Serverless Zero-Downtime on AWS: Blue-Green and Canary with Terraform, No CodeDeploy Required

Blue-green deployment, rolling deployment with canary, sounds great ٩(◕‿◕)۶ but what does it mean and how can it be implemented in the real world? It promises to keep your systems live for your clients while updates happen behind the scenes. Let's see what this means and how it works using our good friend serverless technology, to be specific AWS Lambda with the best IaC in my unhumble opinion, Terraform. Enjoy the show.

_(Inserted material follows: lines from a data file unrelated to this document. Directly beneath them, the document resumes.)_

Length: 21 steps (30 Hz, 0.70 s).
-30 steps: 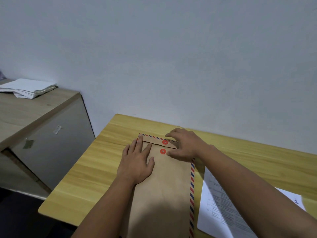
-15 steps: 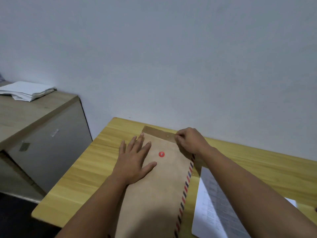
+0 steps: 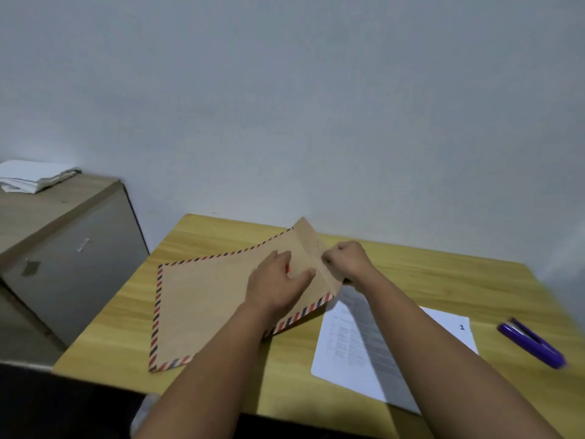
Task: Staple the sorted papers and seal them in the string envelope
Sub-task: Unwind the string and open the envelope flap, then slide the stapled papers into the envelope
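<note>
A brown string envelope (image 3: 205,305) with a red-and-blue striped border lies slanted on the yellow wooden desk (image 3: 221,375), its flap end lifted toward the wall. My left hand (image 3: 278,280) rests on the envelope near its mouth, thumb out to the right. My right hand (image 3: 348,261) pinches the opened flap (image 3: 308,239) at its right edge. A printed stack of white papers (image 3: 348,340) lies flat on the desk to the right, partly under my right forearm. A purple stapler (image 3: 531,342) lies further right.
A grey cabinet (image 3: 63,248) stands left of the desk with a pile of white papers (image 3: 34,175) on its top. A plain wall closes the far side of the desk. The desk's near edge drops into dark floor.
The flap has been opened out. The envelope has turned from lengthwise to slanted, its bottom end swung left and its mouth lifted. The view has shifted, bringing the stapler in.
</note>
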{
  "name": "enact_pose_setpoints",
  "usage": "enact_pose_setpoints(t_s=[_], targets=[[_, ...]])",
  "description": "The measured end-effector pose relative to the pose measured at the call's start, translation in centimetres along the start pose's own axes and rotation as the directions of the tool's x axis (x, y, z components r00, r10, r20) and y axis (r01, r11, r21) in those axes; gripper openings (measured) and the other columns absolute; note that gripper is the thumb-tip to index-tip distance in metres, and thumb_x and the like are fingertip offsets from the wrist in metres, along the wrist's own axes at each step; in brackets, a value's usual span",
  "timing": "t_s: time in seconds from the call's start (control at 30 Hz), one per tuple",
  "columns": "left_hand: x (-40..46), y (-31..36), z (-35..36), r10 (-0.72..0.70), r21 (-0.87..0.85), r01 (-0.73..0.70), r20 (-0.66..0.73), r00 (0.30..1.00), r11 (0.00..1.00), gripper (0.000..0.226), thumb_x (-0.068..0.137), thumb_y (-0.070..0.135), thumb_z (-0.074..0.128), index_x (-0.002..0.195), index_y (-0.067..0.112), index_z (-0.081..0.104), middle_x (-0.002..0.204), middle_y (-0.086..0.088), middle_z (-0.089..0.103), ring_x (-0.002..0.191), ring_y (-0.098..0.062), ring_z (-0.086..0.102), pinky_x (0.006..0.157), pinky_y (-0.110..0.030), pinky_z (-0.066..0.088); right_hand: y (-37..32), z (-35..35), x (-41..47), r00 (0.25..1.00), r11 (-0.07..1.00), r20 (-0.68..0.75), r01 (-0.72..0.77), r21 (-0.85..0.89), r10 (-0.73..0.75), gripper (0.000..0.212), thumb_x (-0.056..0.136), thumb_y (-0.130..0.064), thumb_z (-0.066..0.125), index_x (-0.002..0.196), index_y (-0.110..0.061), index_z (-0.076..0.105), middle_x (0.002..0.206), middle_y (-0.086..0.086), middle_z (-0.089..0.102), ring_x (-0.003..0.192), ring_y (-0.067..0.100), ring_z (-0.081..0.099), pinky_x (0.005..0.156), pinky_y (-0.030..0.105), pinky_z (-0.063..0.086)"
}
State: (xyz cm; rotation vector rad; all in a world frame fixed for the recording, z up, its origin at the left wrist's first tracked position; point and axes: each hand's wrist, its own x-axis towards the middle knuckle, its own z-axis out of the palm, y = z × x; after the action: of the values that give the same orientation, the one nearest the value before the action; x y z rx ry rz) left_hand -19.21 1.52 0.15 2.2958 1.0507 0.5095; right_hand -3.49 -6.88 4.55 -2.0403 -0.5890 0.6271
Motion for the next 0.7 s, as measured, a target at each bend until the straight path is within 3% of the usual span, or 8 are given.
enact_pose_setpoints(t_s=[0.07,0.13,0.27,0.33,0.43,0.5,0.6,0.7], targets=[[-1.1,1.4,1.5,-0.036,-0.09,0.043,0.076,0.996,0.995,0.08,0.076,0.085,0.047,0.135,0.031,0.055,0.132,0.003,0.058,0.124,-0.024,0.053,0.102,-0.052,0.047,1.0,-0.8,-1.8,0.996,0.988,0.06,-0.074,0.138,0.067,0.004,0.086,-0.003,0.066,0.085,-0.006,0.063,0.086,0.026,0.069,0.073,0.031,0.067,0.067,0.044,0.061],[-2.2,2.3,2.6,-0.051,-0.093,0.063,0.123,0.991,0.994,0.089,0.074,0.078,0.048,0.148,0.03,0.045,0.152,0.0,0.045,0.143,-0.029,0.034,0.114,-0.058,0.033,2.1,-1.6,-3.4,0.991,0.966,0.095,-0.117,0.229,0.098,0.008,0.089,0.002,0.065,0.092,-0.006,0.064,0.092,0.022,0.07,0.073,0.029,0.067,0.067,0.041,0.06],[-4.6,3.6,3.6,-0.075,-0.061,0.086,0.163,0.984,0.994,0.091,0.077,0.052,0.055,0.159,0.03,0.024,0.17,-0.003,0.016,0.157,-0.035,-0.001,0.123,-0.062,0.003,4.1,-2.5,-5.7,0.989,0.97,0.128,-0.104,0.222,0.076,0.025,0.093,0.004,0.06,0.109,-0.013,0.069,0.099,0.012,0.076,0.074,0.023,0.07,0.064,0.034,0.058],[-5.4,4.0,3.9,-0.075,-0.043,0.083,0.153,0.985,0.996,0.086,0.077,0.036,0.055,0.157,0.028,0.023,0.165,-0.006,0.023,0.155,-0.039,0.005,0.122,-0.064,0.008,4.9,-2.3,-6.2,0.991,0.981,0.118,-0.079,0.175,0.059,0.033,0.091,0.002,0.06,0.119,-0.015,0.067,0.105,0.013,0.076,0.08,0.026,0.073,0.064,0.035,0.061],[-6.5,4.4,4.3,-0.119,-0.064,0.129,0.139,0.983,0.99,0.065,0.081,0.014,0.05,0.143,0.023,0.035,0.143,-0.012,0.045,0.139,-0.045,0.034,0.113,-0.057,0.031,5.6,-1.7,-6.5,0.998,0.995,0.059,-0.026,0.099,0.02,0.045,0.086,-0.003,0.061,0.129,-0.015,0.064,0.112,0.014,0.075,0.093,0.032,0.076,0.078,0.049,0.066],[-7.1,4.6,4.3,-0.089,-0.024,0.092,0.096,0.991,0.995,0.056,0.083,0.006,0.048,0.136,0.02,0.04,0.128,-0.013,0.057,0.118,-0.041,0.051,0.095,-0.051,0.048,5.8,-1.2,-6.8,1.0,1.0,0.022,0.01,0.029,-0.011,0.052,0.084,-0.009,0.064,0.136,-0.017,0.061,0.116,0.012,0.074,0.094,0.03,0.075,0.079,0.047,0.066],[-7.6,4.7,3.6,-0.021,0.027,0.02,0.029,0.999,0.999,0.047,0.087,0.005,0.051,0.132,0.019,0.047,0.113,-0.01,0.068,0.098,-0.036,0.063,0.069,-0.042,0.051,6.0,-0.5,-7.2,0.999,0.997,-0.024,0.044,-0.064,-0.046,0.058,0.084,-0.016,0.067,0.141,-0.019,0.056,0.119,0.009,0.073,0.093,0.028,0.075,0.078,0.043,0.065],[-7.6,4.2,2.5,0.005,0.09,-0.004,-0.007,1.0,0.996,0.057,0.089,0.016,0.058,0.142,0.026,0.041,0.108,-0.006,0.071,0.091,-0.033,0.066,0.067,-0.042,0.054,6.1,-0.1,-7.6,0.995,0.995,-0.073,0.059,-0.079,-0.064,0.056,0.093,-0.015,0.063,0.148,-0.021,0.051,0.12,0.008,0.071,0.078,0.026,0.075,0.053,0.031,0.06]])
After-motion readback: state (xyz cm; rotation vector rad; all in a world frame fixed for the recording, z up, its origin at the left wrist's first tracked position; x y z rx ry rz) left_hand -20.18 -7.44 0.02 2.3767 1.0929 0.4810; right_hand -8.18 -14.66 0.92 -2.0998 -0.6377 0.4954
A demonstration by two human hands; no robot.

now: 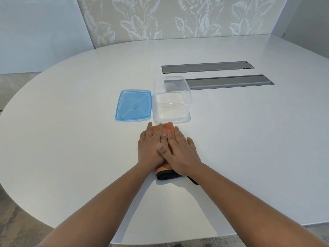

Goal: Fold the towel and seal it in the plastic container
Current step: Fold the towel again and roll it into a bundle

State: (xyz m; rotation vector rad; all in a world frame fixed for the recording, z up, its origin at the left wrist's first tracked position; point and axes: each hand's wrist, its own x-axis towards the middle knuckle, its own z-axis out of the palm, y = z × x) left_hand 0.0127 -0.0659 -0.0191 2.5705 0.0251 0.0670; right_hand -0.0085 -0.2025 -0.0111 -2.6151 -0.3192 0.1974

Why does this matter, beyond everyone just saying it does

Every time someone deploys, there is a window where things can go belly-up. That nervous period where you wait for the deployment to complete. That is what zero-downtime deployment is really about: closing that window before anyone notices it was open.

As cool as it would be for your code to just work on prod (つ▀¯▀ )つ, there are eventually going to be issues. To get new code running once it has been pushed to the server, you need to stop what was running before, build the new version, and run it. That gap, however small, is your downtime. If everything goes perfectly, your new build comes up in seconds with zero issues. You have the Midas touch. Congratulations.

For almost everyone, there are build failures, runtime errors, cold start surprises, and the occasional configuration that worked fine in staging and immediately caught fire in prod. The simpler your setup (a single server, SSH-based deploys, no retry mechanism), the worse that window gets.

This problem is well explored for servers and long-running services. For serverless? Not so much. With how popular serverless has become, this is simply unacceptable, so let's go through how to do it.

Why Not CodeDeploy?

CodeDeploy is fine, and in some real-world scenarios it is exactly what you want, particularly if you need automated rollbacks triggered by CloudWatch alarms or pre- and post-deployment validation hooks. It is a great tool, just not for this scenario.

That said, for this walkthrough we are keeping things simple and minimizing the number of AWS resources we spin up. More importantly, the moment your serverless application grows beyond a handful of functions, CodeDeploy starts to become its own problem. Every function you want it to manage needs its own CodeDeploy application, deployment group, and IAM configuration. Ten functions means ten of those setups. Twenty functions means twenty. It compounds fast and for most workloads, you simply do not need it.

Lambda already has traffic shifting built-in through weighted aliases, which we will use with Terraform directly. No extra steps, and it scales across as many functions as you have without any additional overhead.

Prerequisites

I will assume you have a basic understanding of AWS Lambda, API Gateway, and Terraform. If you are new to any of these, I recommend checking out the official documentation and some introductory tutorials before diving into this article.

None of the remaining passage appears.